August 2 2017, 09:00
Accurately setting the bias level for push-pull output stages is  important to maximize amplifier performance and tube life. Most bias meters measure the absolute bias current of each tube (e.g., measuring a target of 60 mA on a 0-to-100-mA meter). While those old Westinghouse meters look good, this method is not very accurate. In contrast, this circuit measures error relative to the target bias current and error relative to a balanced condition in the push-pull pair. The meter is compact, low-cost, simple, and accurate thanks to the use of a window comparator IC.
Photo 1: Completed stereo bias meter.

The Bias Meter Theory
A small value sense resistor RS is connected in series with each output tube (see Figure 1). Balance is measured between points A and B. This type of balance meter configuration is fairly common. Bias is measured by averaging the voltages A and B at point C and comparing the result to a DCA reference voltage, VR. The reference voltage is set based on IO, the target bias current per tube, according to VR = IO × RS. To the best of my knowledge, this arrangement for measuring bias is unique.

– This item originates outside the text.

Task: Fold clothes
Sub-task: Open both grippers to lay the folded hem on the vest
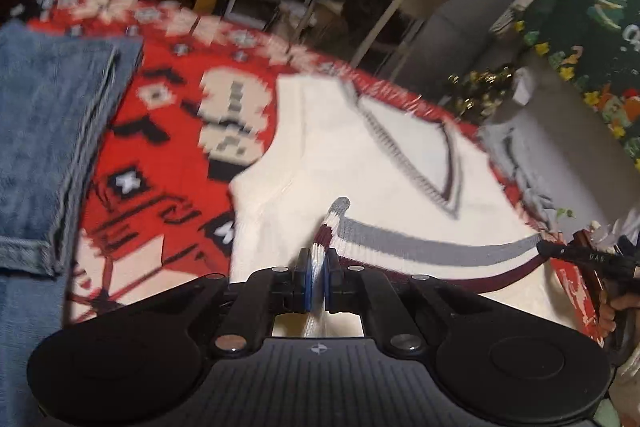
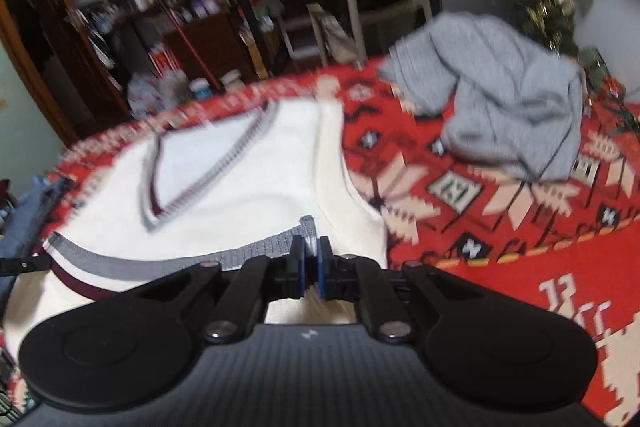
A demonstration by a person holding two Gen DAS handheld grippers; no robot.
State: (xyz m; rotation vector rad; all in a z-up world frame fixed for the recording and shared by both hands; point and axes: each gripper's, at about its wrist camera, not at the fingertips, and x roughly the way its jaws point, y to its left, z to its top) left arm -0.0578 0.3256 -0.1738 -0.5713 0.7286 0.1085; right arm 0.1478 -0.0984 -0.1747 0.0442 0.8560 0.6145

Push-pull output stages can be configured with bias and balance controls (see Figure 2a), or independent bias controls for each tube (see Figure 2b). I prefer the arrangement in Figure 2a, and this article describes the corresponding meter configuration. In the last section of this article, I describe how to modify the meter to work with independent bias controls. The meter is designed for fixed-bias amplifiers, not those with cathode bias. Cathode-bias amplifiers generally do not have bias adjustments, or if they do, the configuration varies widely, making it hard to recommend a specific bias-meter design.
Figure 1: Bias meter concept.
Figure 2a: Bias + balance configuration;
Figure 2b: Independent bias configuration.

The sense resistor in the cathode introduces a small amount of negative feedback, theoretically reducing both gain and distortion. In practice, the gain loss is minimal for the values recommended. For example, the predicted gain loss for a 10-Ω sense resistor and a triode-connected KT-88 with a 5-kΩ plate-to-plate load, mu of 8 and rp of 650 Ω is 0.2 dB. If this is a concern, you could shunt the sense resistors with a switch when the meter is not being used. Bypassing with a capacitor is not practical due to the low impedance of the sense resistor. 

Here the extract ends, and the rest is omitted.